(What to work on) Lines from the entries below that hold "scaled" form the answer; copy all of them.

(Dataset records)
<<<<

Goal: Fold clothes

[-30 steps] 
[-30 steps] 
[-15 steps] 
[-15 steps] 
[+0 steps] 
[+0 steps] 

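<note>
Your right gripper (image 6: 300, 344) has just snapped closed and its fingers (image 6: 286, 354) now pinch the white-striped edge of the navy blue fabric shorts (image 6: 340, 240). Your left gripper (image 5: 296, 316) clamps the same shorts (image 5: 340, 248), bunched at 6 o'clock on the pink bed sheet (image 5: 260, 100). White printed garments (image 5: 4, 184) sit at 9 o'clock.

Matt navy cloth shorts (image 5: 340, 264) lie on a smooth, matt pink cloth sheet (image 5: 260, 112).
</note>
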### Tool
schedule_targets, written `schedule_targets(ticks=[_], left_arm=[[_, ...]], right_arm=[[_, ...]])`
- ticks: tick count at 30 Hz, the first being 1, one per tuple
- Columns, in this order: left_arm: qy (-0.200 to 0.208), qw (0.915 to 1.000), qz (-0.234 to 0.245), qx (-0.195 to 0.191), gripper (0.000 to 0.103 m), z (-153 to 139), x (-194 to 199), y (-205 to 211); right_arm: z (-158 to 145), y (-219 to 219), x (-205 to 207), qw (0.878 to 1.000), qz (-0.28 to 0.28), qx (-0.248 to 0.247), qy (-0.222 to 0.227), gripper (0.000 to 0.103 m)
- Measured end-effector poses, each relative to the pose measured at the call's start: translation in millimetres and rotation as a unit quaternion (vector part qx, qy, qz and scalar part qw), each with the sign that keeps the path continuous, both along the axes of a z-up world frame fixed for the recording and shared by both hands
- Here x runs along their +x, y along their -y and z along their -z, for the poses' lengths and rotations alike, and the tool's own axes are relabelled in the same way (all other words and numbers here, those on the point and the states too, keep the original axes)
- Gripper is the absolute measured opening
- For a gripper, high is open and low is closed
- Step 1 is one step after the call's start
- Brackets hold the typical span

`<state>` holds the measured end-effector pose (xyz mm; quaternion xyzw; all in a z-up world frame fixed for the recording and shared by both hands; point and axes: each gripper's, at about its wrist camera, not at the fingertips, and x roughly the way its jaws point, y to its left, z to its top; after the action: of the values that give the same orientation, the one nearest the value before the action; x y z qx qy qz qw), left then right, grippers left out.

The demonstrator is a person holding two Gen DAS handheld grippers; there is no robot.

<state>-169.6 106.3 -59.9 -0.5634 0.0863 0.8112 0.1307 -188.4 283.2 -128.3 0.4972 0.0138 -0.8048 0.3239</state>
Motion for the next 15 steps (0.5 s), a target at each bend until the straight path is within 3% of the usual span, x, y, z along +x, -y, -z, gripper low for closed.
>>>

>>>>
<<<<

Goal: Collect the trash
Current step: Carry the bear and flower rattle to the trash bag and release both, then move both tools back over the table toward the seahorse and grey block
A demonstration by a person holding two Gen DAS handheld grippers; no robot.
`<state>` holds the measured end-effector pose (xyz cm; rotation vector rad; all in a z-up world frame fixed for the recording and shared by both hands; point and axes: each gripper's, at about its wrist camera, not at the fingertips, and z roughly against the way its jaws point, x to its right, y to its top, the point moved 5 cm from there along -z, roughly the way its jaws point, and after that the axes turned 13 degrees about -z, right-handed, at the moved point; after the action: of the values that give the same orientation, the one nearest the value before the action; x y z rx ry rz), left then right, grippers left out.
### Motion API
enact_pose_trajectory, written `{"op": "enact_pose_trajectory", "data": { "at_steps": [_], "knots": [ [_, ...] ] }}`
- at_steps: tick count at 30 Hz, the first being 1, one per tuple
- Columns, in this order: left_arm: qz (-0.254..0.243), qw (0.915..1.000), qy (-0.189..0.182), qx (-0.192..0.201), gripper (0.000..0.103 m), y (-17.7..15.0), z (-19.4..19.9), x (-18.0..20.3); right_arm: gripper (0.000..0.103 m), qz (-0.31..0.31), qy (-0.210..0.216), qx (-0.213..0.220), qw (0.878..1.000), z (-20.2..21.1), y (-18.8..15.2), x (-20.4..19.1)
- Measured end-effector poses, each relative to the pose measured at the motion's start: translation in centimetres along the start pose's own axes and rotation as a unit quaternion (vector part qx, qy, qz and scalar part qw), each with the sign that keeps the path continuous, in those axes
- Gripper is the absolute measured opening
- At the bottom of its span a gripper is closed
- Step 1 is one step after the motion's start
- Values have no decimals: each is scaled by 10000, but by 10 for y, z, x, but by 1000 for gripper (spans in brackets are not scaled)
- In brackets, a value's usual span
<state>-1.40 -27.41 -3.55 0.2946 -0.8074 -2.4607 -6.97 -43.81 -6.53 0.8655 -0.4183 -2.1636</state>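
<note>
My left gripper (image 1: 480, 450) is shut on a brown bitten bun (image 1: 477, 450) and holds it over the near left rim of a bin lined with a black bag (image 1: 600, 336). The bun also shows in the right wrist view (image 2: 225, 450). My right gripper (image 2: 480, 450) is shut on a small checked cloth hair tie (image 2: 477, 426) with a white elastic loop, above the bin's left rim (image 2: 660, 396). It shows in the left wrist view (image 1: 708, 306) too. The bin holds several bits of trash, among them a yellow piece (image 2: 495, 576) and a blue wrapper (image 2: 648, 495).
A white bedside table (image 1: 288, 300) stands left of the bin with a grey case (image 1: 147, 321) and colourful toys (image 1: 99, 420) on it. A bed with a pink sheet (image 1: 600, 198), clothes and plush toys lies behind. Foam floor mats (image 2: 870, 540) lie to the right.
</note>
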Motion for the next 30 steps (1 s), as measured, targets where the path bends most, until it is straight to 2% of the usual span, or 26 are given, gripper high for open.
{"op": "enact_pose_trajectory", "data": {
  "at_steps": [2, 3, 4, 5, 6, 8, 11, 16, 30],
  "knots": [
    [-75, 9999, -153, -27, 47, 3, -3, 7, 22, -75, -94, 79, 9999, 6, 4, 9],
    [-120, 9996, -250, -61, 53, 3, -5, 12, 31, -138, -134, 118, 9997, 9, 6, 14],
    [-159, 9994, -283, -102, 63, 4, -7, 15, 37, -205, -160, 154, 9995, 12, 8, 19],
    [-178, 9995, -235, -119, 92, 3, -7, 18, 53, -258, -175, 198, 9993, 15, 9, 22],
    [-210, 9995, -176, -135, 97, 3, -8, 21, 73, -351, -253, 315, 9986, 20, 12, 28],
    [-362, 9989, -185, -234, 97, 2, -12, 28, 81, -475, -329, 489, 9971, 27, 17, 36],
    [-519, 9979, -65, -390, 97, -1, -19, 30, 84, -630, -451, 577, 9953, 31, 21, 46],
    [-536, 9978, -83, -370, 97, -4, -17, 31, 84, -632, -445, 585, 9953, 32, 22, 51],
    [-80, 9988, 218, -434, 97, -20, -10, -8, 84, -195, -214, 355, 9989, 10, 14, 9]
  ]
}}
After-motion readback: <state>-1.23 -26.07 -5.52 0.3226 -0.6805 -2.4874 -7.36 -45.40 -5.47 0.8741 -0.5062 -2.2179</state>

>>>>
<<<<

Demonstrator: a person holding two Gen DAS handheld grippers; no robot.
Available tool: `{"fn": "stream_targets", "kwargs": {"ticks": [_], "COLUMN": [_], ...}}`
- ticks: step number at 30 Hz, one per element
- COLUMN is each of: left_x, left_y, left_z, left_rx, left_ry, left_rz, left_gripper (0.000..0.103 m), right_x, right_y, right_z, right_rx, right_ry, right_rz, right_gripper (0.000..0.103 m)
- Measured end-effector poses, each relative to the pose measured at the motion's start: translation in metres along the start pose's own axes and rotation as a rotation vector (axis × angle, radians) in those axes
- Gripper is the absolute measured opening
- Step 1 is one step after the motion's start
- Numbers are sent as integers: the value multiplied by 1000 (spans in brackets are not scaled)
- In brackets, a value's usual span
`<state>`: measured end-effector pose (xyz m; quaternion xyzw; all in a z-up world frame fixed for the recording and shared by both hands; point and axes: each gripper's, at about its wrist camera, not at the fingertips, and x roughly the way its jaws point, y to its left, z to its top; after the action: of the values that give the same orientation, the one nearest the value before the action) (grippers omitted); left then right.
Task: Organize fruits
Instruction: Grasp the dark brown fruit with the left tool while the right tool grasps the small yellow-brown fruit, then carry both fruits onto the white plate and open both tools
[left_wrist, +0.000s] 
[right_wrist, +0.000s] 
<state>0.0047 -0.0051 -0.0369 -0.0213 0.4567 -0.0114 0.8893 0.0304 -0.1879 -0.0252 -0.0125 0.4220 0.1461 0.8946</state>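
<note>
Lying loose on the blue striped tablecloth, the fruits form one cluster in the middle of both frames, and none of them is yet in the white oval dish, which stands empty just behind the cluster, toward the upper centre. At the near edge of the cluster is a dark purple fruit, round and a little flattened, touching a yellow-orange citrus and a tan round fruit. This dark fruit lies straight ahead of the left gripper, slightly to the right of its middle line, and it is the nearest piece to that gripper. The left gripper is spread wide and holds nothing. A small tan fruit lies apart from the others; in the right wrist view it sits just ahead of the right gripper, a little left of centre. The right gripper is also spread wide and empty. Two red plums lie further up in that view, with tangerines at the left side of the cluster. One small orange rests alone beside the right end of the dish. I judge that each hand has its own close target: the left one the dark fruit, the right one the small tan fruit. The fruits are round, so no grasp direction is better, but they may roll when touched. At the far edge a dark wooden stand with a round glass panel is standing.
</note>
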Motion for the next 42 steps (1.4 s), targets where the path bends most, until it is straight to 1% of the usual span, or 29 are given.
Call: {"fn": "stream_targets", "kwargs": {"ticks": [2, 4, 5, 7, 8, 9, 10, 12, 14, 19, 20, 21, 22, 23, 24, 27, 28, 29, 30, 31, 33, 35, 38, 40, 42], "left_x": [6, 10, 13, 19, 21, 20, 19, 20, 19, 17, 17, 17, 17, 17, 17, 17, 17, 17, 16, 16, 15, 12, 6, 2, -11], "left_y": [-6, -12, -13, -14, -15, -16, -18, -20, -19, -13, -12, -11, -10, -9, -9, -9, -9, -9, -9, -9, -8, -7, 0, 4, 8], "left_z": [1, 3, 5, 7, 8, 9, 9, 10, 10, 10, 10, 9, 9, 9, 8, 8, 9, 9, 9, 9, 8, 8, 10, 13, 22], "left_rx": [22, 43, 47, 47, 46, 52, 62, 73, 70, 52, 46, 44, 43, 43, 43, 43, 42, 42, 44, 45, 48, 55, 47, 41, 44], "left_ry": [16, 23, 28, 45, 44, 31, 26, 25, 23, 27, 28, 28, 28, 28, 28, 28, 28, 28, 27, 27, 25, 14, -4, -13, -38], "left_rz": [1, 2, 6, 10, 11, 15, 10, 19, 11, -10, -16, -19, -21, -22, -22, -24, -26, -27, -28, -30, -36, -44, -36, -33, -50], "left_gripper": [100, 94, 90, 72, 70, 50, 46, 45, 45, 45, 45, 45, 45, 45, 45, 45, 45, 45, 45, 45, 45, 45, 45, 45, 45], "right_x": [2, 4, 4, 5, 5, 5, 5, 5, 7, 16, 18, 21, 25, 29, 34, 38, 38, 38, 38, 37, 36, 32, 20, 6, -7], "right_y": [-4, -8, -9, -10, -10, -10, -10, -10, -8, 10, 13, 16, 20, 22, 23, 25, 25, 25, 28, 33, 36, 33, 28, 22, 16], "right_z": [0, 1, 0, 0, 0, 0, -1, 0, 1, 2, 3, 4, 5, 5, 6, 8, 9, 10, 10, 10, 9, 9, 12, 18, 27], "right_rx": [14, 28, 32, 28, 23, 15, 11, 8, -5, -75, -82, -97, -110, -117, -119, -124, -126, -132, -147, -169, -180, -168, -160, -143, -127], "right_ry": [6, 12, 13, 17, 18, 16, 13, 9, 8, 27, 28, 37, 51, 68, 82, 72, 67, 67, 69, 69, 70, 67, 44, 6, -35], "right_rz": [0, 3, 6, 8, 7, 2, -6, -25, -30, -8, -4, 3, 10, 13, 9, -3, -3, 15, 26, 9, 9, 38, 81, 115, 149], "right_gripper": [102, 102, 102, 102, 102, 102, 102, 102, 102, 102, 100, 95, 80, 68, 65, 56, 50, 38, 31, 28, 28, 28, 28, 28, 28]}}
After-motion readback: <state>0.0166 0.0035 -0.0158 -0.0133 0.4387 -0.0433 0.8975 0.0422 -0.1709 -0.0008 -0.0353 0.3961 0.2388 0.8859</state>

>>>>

(Reply to the task)
- Values have no decimals: each is scaled by 10000, but by 10 for y, z, x, but by 1000 for gripper (spans in brackets are not scaled)
- Numbers are sent as integers: the value multiplied by 1000 (spans in brackets are not scaled)

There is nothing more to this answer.